Copy, word for word, the opening line of the data and each line after it until the line that contains "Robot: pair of", which is included. Leave the pictures out.

[Information shown]

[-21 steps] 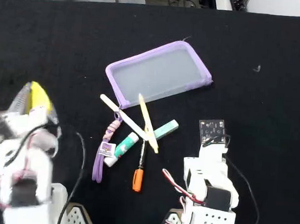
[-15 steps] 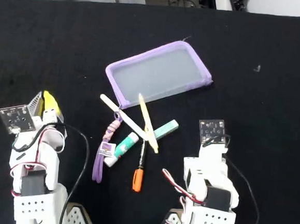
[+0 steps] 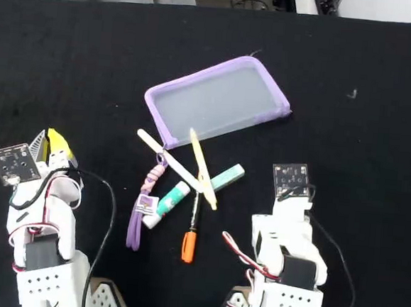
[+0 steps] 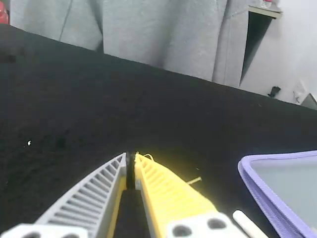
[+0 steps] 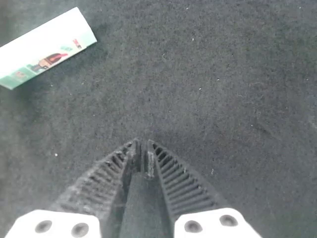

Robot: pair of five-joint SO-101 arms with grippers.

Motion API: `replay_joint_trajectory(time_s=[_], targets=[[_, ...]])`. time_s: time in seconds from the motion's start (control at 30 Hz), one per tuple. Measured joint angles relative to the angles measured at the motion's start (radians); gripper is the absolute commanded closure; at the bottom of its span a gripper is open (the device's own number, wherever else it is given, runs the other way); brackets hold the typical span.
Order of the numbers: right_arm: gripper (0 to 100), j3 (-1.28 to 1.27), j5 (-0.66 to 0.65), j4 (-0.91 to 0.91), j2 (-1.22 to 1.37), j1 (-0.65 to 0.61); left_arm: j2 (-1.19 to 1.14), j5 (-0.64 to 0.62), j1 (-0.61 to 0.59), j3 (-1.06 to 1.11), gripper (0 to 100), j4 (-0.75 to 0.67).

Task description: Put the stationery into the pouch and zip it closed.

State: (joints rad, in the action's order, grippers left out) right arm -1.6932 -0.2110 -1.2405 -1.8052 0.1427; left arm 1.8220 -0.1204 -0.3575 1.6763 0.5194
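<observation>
- Pouch lies at the upper centre on the counter, with the stationery scattered just below it.
- Left tool, at the lower left, is closed and empty.
- Right tool is closed and empty too.

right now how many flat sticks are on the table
2. One pale stick slants below the pouch corner; the yellower stick meets its end by the teal box.
</observation>
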Motion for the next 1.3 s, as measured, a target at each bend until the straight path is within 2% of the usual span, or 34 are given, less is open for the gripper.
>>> replay_joint_trajectory(time_s=[0.23, 0.37, 0.43, 0.6, 0.67, 0.83, 1.07, 1.3], targets=[[97.3, 0.005, 0.0, 0.238, 0.0, -0.002, 0.0, 0.0, -0.006, 0.0, 96, 0.057], [97.1, 0.098, 0.0, 0.232, 0.0, -0.034, 0.0, 0.0, -0.034, 0.0, 96, 0.063], [92.9, 0.175, 0.0, 0.187, 0.0, -0.091, 0.0, 0.0, -0.054, 0.0, 96, 0.063], [72.4, 0.238, -0.038, 0.153, 0.0, -0.256, 0.0, 0.0, -0.075, 0.0, 96, 0.063], [71.7, 0.278, -0.043, 0.143, 0.011, -0.328, 0.0, 0.0, -0.075, 0.0, 96, 0.063], [74.7, 0.476, 0.038, 0.11, 0.212, -0.479, 0.0, 0.0, -0.075, 0.0, 96, 0.063], [74.7, 0.723, 0.167, 0.12, 0.695, -0.671, 0.0, 0.0, -0.075, 0.0, 96, 0.063], [74.7, 0.934, 0.315, 0.13, 1.023, -0.796, 0.0, 0.0, -0.104, 0.0, 96, 0.063]])
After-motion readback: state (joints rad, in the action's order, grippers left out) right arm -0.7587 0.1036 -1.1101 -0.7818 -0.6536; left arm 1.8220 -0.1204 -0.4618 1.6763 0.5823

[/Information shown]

# [Answer for the task]
[-21 steps] 
[-15 steps] 
[+0 steps] 
[+0 steps] 
[+0 steps] 

Robot: pair of five-joint SO-101 arms with grippers.

This exercise requires no further response.